A collaboration between UTA, Salt Lake City and the Utah Department of Transportation is one of three local finalists in the University of Utah’s American Dream Ideas Challenge. Each team will receive $30,000 to refine their idea and will compete to win $1 million at the national level.

The UTA-SLC-UDOT team developed a concept to integrate transportation choices into a single app. A rider could use the app plan a trip that involves a UTA pass, ride sharing or bike sharing, and pay for all services using one platform – or even with a monthly subscription fee. The goal is to allow households to reduce or eliminate a person’s reliance on car ownership as a mode of transportation.

The concept, called mobility as a service, is designed to make transportation as flexible and reliable as your car but at a fraction of the cost. Similar to subscribing to streaming video or music, in the future a person could subscribe to transportation including buses, trains, ride hailing, bike sharing, and more.

UTA Innovative Mobility Solutions Researcher Shaina Miron Quinn said the team will seek a third-party developer to create the app.

“We are reaching out to the private sector for best-of-industry solutions," she said. "We want to collaborate with companies that can complement our transit system to create a better transportation landscape for our riders.”

The other local finalists included an idea that would allow Utahns to rent out unused storage space and a proposal to help reinvigorate southeastern Utah’s economy.

“These teams clearly emerged as the top three given their innovation, interdisciplinary and collaborative team composition and their potential to meet the challenge goal,” said Courtney McBeth, project director of the American Dream Ideas Challenge.

Each team will receive $30,000 to refine its proposal before the national round of competition in Phoenix on Jan. 29, 2019, where they’ll have the chance to receive $1 million in funding.

The Alliance for the American Dream was launched by Schmidt Ventures in April to support ideas that help America’s middle class.

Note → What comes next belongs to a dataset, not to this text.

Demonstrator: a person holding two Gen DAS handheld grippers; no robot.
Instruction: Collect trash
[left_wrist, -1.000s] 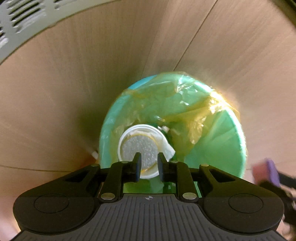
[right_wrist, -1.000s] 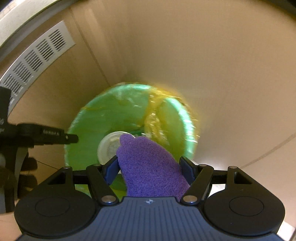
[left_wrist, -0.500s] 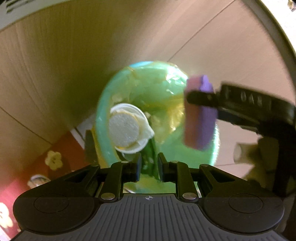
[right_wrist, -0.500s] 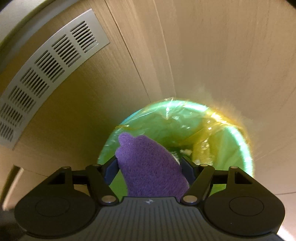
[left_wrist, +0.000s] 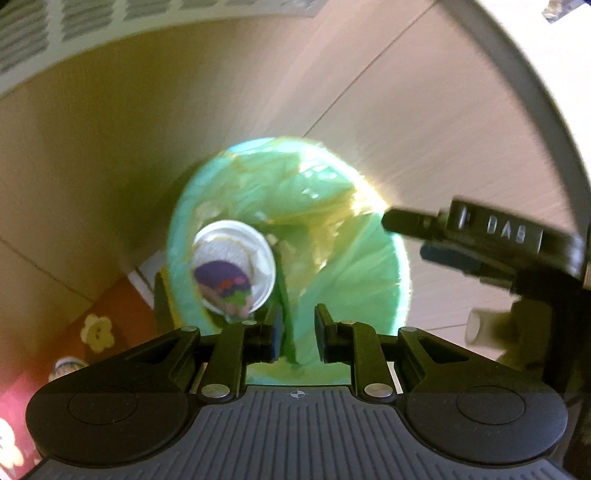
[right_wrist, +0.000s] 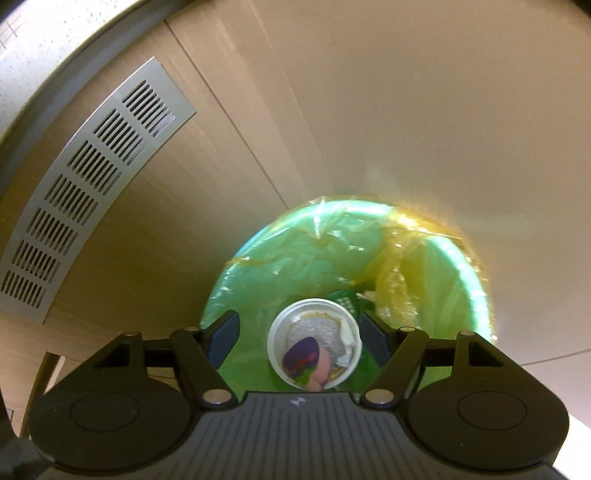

The alliance consists of four public universities, the University of Utah, Ohio State University, Arizona State University and University of Wisconsin-Madison, which solicit ideas from their communities and host the American Dream Ideas Challenge.

The University of Utah’s American Dream Ideas Challenge received 152 proposals from across the state. In October, a university committee whittled the entries to 10 finalists. The American Dream community advisory board, led by U President Ruth Watkins and Lt. Gov. Spencer Cox, selected the top three ideas earlier this month.

“An incredible amount of creativity and hard work went into each proposal, illustrating how deeply Utahns care about their communities and about helping one another succeed,” Watkins said. “We are so pleased to contribute to a project we believe can make a lasting, positive difference in our state, benefiting thousands of Utahns.”